:: Requirement ::
Look through the data below. Collect every line where the word "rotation" occurs.

:: Exercise input ::
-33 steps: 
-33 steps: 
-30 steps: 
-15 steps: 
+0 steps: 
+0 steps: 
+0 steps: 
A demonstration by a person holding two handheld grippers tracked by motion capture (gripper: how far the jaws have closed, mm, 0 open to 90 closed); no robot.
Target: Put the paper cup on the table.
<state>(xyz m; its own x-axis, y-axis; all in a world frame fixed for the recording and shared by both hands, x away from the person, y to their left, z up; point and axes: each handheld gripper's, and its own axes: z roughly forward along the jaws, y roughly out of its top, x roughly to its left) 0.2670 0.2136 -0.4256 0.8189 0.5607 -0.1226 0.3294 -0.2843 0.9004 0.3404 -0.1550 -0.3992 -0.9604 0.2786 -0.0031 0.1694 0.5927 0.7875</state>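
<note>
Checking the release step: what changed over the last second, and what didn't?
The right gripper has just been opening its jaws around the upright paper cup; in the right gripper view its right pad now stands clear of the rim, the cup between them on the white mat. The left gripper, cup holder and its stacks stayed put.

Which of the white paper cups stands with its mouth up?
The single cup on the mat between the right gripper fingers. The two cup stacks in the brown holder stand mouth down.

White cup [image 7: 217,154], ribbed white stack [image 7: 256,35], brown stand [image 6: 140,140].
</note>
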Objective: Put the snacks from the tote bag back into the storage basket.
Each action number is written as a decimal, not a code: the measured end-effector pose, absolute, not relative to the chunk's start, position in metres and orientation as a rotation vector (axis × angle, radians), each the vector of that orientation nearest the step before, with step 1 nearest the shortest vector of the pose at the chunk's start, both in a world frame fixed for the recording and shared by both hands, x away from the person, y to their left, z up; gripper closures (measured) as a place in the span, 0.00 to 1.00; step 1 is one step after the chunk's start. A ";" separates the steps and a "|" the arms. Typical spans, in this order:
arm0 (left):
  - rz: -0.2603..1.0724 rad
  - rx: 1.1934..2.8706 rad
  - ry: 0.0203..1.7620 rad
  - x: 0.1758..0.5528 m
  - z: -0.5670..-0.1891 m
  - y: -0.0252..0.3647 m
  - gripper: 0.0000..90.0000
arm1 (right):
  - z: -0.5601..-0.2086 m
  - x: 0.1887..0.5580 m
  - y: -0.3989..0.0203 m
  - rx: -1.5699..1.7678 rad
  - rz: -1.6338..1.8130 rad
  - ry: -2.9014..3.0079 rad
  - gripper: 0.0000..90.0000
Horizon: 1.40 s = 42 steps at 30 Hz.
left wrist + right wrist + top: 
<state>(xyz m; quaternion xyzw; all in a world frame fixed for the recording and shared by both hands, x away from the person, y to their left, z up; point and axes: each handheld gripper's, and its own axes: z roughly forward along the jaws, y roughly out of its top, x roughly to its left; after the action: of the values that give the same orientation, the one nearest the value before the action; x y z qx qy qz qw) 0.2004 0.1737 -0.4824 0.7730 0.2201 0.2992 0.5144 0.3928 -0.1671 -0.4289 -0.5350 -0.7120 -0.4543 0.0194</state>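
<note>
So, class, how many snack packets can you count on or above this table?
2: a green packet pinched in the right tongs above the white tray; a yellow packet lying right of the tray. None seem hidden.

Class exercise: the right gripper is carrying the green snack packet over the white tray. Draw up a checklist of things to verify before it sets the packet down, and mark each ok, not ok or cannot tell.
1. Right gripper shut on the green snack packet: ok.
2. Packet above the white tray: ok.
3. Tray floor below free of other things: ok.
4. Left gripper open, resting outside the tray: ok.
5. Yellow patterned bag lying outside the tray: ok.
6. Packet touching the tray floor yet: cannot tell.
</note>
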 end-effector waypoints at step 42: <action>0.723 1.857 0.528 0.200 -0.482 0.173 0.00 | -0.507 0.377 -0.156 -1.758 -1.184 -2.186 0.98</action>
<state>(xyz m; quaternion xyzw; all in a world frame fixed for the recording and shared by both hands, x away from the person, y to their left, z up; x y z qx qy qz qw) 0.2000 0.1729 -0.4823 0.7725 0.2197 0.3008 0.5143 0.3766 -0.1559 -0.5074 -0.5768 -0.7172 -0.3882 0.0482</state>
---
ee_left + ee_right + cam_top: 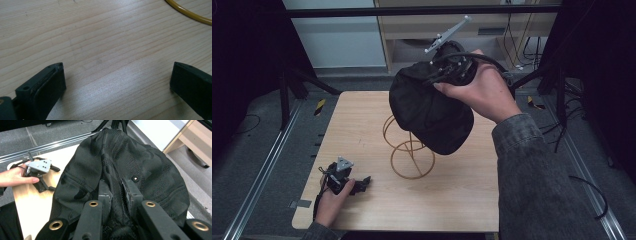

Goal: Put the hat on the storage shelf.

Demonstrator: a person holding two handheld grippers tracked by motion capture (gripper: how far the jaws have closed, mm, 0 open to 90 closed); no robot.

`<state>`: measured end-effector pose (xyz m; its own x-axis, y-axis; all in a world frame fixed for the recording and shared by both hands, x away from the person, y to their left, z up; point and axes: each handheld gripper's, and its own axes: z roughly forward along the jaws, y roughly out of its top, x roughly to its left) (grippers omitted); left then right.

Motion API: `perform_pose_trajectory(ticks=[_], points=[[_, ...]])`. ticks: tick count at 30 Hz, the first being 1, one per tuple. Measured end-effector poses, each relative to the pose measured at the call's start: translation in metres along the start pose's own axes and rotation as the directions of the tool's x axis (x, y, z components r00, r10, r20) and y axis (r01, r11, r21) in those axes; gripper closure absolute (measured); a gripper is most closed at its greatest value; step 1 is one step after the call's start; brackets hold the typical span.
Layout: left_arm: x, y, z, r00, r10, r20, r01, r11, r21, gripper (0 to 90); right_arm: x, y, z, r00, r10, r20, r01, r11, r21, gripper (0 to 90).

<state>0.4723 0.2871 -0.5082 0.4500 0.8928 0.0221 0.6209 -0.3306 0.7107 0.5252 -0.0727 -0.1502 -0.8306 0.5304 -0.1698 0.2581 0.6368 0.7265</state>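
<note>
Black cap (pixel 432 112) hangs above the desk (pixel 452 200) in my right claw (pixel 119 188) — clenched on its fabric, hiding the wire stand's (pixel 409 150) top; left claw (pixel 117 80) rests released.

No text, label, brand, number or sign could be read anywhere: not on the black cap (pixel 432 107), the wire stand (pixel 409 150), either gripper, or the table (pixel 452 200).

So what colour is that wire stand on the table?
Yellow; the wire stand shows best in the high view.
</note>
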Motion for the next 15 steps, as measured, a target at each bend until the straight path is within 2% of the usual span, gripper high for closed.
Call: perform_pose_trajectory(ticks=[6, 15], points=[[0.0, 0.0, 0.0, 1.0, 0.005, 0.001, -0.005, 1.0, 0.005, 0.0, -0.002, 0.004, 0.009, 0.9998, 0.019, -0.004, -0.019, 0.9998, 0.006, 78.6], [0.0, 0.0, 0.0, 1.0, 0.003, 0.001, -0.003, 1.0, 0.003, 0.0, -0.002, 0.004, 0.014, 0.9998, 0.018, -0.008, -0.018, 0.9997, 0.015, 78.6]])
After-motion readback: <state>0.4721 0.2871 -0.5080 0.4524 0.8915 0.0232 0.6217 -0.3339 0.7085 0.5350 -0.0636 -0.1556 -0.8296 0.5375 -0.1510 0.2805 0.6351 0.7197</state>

:: Answer to this task ::
Each action number is written as a decimal, not a code: the measured end-effector pose, absolute, not relative to the chunk's start, position in metres and orientation as a rotation vector (axis × angle, radians), each the vector of that orientation nearest the step before, with step 1 nearest the shortest vector of the pose at the chunk's start, both in a world frame fixed for the recording and shared by both hands, x away from the person, y to their left, z up; gripper closures (measured) as a place in the span, 0.00 to 1.00; step 1 is one step after the chunk's start. A ";" separates the steps and a "|" the arms. Typical spans, in this order:
Motion API: `perform_pose_trajectory(ticks=[_], points=[[_, ...]])`. ticks: tick count at 30 Hz, the first being 1, one per tuple. Measured end-effector poses, each relative to the pose measured at the call's start: translation in metres along the start pose's own axes and rotation as the directions of the tool's x axis (x, y, z components r00, r10, r20) and y axis (r01, r11, r21) in those axes; gripper closure absolute (measured); a gripper is most closed at its greatest value; step 1 is one step after the call's start; brackets hold the typical span.

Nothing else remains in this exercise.